| Exercise objective |
Reproduce every line in the listing that contains the word "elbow".

| Supplied information |
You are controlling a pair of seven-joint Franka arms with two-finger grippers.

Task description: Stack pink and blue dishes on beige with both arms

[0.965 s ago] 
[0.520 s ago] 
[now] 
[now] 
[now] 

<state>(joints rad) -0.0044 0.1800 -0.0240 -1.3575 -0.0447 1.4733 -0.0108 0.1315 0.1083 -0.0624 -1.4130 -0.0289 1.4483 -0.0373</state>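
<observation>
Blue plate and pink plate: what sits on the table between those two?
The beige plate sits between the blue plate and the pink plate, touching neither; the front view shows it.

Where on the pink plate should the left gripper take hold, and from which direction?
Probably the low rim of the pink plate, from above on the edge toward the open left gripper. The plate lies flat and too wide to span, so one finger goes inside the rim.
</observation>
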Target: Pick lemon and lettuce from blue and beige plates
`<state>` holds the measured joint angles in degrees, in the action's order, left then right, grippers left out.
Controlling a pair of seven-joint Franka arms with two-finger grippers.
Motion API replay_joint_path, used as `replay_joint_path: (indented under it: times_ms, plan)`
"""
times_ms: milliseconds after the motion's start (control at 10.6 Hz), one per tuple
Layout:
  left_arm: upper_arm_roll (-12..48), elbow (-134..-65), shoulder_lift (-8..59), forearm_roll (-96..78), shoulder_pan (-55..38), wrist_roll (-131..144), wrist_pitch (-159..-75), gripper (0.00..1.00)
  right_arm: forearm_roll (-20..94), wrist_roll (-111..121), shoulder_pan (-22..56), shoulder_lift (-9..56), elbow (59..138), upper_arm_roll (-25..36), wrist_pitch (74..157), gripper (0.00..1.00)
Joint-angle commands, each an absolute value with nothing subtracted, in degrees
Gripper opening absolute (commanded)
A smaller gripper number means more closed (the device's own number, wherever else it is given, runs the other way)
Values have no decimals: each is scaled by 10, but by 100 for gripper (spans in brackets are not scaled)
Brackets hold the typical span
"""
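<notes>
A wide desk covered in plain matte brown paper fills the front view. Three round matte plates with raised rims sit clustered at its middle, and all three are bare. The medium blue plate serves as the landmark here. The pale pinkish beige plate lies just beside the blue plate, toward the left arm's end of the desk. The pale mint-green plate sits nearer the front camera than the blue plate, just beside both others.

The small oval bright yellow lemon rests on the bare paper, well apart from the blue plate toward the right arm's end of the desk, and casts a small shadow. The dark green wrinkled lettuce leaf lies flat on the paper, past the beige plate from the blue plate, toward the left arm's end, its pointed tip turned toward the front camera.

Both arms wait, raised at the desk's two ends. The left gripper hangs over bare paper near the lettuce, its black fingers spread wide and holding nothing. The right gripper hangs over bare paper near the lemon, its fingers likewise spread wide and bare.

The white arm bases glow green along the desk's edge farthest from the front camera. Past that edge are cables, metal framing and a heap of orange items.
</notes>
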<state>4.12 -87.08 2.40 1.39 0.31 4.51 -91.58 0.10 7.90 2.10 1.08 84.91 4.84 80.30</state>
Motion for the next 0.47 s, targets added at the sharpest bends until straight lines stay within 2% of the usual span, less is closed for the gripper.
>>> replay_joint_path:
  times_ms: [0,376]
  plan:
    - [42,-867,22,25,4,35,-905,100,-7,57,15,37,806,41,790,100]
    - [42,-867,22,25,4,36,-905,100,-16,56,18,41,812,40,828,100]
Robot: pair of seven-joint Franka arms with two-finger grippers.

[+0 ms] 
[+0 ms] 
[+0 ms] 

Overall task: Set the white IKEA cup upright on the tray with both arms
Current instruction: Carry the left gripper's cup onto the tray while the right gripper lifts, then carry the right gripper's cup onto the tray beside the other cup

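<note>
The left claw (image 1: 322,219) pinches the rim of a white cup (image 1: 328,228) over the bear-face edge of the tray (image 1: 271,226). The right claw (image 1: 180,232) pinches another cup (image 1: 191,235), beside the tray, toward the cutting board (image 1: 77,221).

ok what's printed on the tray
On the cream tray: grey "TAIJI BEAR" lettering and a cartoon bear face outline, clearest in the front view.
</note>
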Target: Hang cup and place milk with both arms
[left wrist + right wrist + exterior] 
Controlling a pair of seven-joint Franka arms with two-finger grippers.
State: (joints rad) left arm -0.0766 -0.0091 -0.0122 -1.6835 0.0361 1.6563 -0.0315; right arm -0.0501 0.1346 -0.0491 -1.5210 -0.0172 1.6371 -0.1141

| Solution for this exercise |
  left_arm: upper_arm_roll (-12..48), elbow (-134..-65), shoulder_lift (-8..59), forearm_roll (-96..78), shoulder_pan (-55..38), wrist_roll (-131..144), wrist_pitch (-159..-75), gripper (0.00..1.00)
  right_arm: forearm_roll (-20..94), wrist_roll (-111..121), shoulder_pan (-22..56), shoulder_lift (-9..56), elbow (59..138), upper_arm_roll (-25..36), wrist_pitch (74..157), gripper (0.00..1.00)

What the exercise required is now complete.